## DATA PROVIDED
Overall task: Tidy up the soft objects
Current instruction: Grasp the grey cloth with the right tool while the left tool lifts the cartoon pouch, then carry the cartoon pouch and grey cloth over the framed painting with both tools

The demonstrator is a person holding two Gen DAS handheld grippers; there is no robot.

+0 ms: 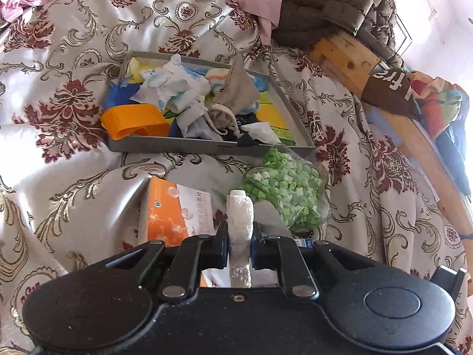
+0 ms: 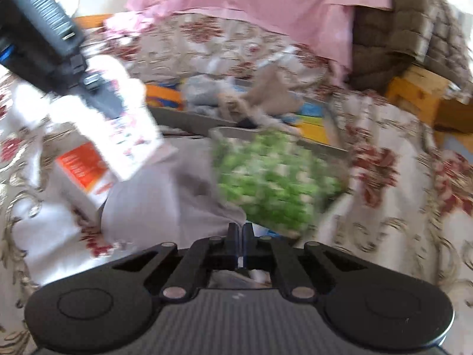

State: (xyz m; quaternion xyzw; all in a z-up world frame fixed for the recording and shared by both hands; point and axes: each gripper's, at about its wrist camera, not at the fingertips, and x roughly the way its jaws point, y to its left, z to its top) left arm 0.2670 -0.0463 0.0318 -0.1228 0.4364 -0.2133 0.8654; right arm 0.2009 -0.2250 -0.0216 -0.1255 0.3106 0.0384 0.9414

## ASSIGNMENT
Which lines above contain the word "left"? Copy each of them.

## WRITTEN SOLUTION
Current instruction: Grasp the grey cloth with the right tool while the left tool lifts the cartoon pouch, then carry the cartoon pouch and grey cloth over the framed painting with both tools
State: (xyz m; quaternion xyzw; all in a z-up world frame fixed for the recording and shared by both hands; point and axes: each gripper's, at about its wrist camera, not at the fingertips, and x roughly the way its jaws point, y to its left, z to its top) left arm 0.2670 -0.0463 0.0318 -0.1228 0.4364 -0.2133 0.8654; right arm 0.2009 -0.2250 -0.0216 -0.1255 0.3106 0.0384 0.9414

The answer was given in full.